DATA SECTION:
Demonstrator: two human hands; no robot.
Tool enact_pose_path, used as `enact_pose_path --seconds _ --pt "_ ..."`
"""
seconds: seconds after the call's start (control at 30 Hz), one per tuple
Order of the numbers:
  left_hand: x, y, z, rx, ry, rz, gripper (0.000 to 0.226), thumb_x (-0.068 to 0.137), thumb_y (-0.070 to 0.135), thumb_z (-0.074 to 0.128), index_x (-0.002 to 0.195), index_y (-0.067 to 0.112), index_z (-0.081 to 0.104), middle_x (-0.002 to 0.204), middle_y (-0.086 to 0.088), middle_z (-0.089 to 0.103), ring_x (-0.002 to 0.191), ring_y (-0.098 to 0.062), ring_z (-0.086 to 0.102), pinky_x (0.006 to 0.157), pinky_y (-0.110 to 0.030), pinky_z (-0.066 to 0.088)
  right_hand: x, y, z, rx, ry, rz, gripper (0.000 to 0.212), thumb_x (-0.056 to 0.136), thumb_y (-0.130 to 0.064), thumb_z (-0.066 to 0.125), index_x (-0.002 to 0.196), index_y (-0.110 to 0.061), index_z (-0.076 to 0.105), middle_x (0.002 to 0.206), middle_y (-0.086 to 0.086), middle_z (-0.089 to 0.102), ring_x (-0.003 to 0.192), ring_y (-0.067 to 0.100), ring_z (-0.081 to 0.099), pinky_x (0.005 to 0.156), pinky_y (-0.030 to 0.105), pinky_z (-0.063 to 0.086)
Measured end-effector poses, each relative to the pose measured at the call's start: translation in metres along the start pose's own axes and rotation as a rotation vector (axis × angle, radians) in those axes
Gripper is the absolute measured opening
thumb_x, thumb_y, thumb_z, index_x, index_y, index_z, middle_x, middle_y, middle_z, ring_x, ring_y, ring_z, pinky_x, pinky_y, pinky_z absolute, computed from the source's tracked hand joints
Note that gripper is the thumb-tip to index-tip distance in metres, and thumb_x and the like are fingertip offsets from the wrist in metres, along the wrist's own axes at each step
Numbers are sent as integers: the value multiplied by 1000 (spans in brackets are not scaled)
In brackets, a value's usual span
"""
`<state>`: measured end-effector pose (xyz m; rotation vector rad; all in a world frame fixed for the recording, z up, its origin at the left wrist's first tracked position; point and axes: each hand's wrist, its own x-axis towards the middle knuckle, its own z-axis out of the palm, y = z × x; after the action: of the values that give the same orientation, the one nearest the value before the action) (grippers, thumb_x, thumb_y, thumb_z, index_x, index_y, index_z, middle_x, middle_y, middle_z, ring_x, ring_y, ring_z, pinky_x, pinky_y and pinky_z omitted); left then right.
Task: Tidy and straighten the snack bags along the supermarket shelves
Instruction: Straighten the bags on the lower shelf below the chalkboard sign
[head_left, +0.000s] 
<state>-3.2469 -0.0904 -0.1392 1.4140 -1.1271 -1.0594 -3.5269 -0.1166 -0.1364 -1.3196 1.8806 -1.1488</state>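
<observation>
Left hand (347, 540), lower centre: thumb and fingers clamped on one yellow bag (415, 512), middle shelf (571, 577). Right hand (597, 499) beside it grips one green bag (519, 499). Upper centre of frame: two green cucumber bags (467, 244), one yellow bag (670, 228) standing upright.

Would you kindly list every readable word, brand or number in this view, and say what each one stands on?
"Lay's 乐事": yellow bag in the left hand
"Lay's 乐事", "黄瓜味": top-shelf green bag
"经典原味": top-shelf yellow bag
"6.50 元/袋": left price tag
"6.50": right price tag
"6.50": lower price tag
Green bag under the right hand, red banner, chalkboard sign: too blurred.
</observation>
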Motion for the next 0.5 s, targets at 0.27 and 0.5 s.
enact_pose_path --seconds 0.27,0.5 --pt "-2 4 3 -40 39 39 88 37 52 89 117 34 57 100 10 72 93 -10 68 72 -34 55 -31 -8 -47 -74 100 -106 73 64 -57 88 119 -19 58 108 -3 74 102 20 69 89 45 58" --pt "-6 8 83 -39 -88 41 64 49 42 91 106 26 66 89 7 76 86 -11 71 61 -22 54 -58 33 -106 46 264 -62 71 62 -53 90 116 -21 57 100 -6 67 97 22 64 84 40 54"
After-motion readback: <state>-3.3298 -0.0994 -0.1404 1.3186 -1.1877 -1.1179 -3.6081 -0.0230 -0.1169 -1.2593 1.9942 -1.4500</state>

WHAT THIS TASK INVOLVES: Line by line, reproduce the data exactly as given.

RESPONSE TO THIS EXERCISE:
Demonstrator: two human hands; no robot.
Tool enact_pose_path, used as `enact_pose_path --seconds _ --pt "_ ..."`
"""
seconds: seconds after the call's start (control at 30 Hz), one per tuple
Order of the numbers:
  left_hand: x, y, z, rx, ry, rz, gripper (0.000 to 0.226), thumb_x (-0.068 to 0.137), thumb_y (-0.070 to 0.135), thumb_z (-0.074 to 0.128), index_x (-0.002 to 0.195), index_y (-0.067 to 0.112), index_z (-0.081 to 0.104), middle_x (-0.002 to 0.204), middle_y (-0.086 to 0.088), middle_z (-0.089 to 0.103), ring_x (-0.002 to 0.191), ring_y (-0.098 to 0.062), ring_z (-0.086 to 0.102), pinky_x (0.006 to 0.157), pinky_y (-0.110 to 0.030), pinky_z (-0.066 to 0.088)
  right_hand: x, y, z, rx, ry, rz, gripper (0.000 to 0.212), thumb_x (-0.056 to 0.136), thumb_y (-0.130 to 0.064), thumb_z (-0.066 to 0.125), index_x (-0.002 to 0.196), index_y (-0.110 to 0.061), index_z (-0.076 to 0.105), middle_x (0.002 to 0.206), middle_y (-0.086 to 0.086), middle_z (-0.089 to 0.102), ring_x (-0.003 to 0.192), ring_y (-0.067 to 0.100), ring_z (-0.081 to 0.099), pinky_x (0.005 to 0.156), pinky_y (-0.030 to 0.105), pinky_z (-0.063 to 0.086)
Measured end-effector poses, each relative to the pose measured at the call's start: translation in metres along the start pose's own axes and rotation as a rotation vector (axis × angle, radians) in those axes
Gripper is the absolute measured opening
thumb_x, thumb_y, thumb_z, index_x, index_y, index_z, middle_x, middle_y, middle_z, ring_x, ring_y, ring_z, pinky_x, pinky_y, pinky_z absolute, computed from the source's tracked hand joints
Note that gripper is the thumb-tip to index-tip distance in metres, and thumb_x and the like are fingertip offsets from the wrist in metres, along the wrist's own axes at each step
Numbers are sent as integers: the value multiplied by 1000 (spans in brackets are not scaled)
In brackets, a value's usual span
"""
`<state>`: measured end-effector pose (xyz m; rotation vector rad; all in a world frame fixed for the recording, z up, its origin at the left wrist's first tracked position; point and axes: each hand's wrist, its own x-axis towards the middle knuckle, its own z-axis out of the palm, y = z × x; after the action: of the values that give the same orientation, the one nearest the value before the action) (grippers, thumb_x, thumb_y, thumb_z, index_x, index_y, index_z, middle_x, middle_y, middle_z, ring_x, ring_y, ring_z, pinky_x, pinky_y and pinky_z omitted); left then right.
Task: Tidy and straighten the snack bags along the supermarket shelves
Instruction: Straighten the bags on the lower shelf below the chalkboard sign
[head_left, +0.000s] 
<state>-3.2469 -0.0904 -0.1392 1.4140 -1.1271 -1.0594 -3.5269 -0.1166 -0.1364 -1.3196 1.8806 -1.1488</state>
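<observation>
Left hand (347, 540), lower centre: thumb and fingers clamped on one yellow bag (415, 512), middle shelf (571, 577). Right hand (597, 499) beside it grips one green bag (519, 499). Upper centre of frame: two green cucumber bags (467, 244), one yellow bag (670, 228) standing upright.

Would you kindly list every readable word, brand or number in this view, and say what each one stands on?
"Lay's 乐事": yellow bag in the left hand
"Lay's 乐事", "黄瓜味": top-shelf green bag
"经典原味": top-shelf yellow bag
"6.50 元/袋": left price tag
"6.50": right price tag
"6.50": lower price tag
Green bag under the right hand, red banner, chalkboard sign: too blurred.
</observation>
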Motion for the next 0.5 s, targets at 0.27 and 0.5 s.
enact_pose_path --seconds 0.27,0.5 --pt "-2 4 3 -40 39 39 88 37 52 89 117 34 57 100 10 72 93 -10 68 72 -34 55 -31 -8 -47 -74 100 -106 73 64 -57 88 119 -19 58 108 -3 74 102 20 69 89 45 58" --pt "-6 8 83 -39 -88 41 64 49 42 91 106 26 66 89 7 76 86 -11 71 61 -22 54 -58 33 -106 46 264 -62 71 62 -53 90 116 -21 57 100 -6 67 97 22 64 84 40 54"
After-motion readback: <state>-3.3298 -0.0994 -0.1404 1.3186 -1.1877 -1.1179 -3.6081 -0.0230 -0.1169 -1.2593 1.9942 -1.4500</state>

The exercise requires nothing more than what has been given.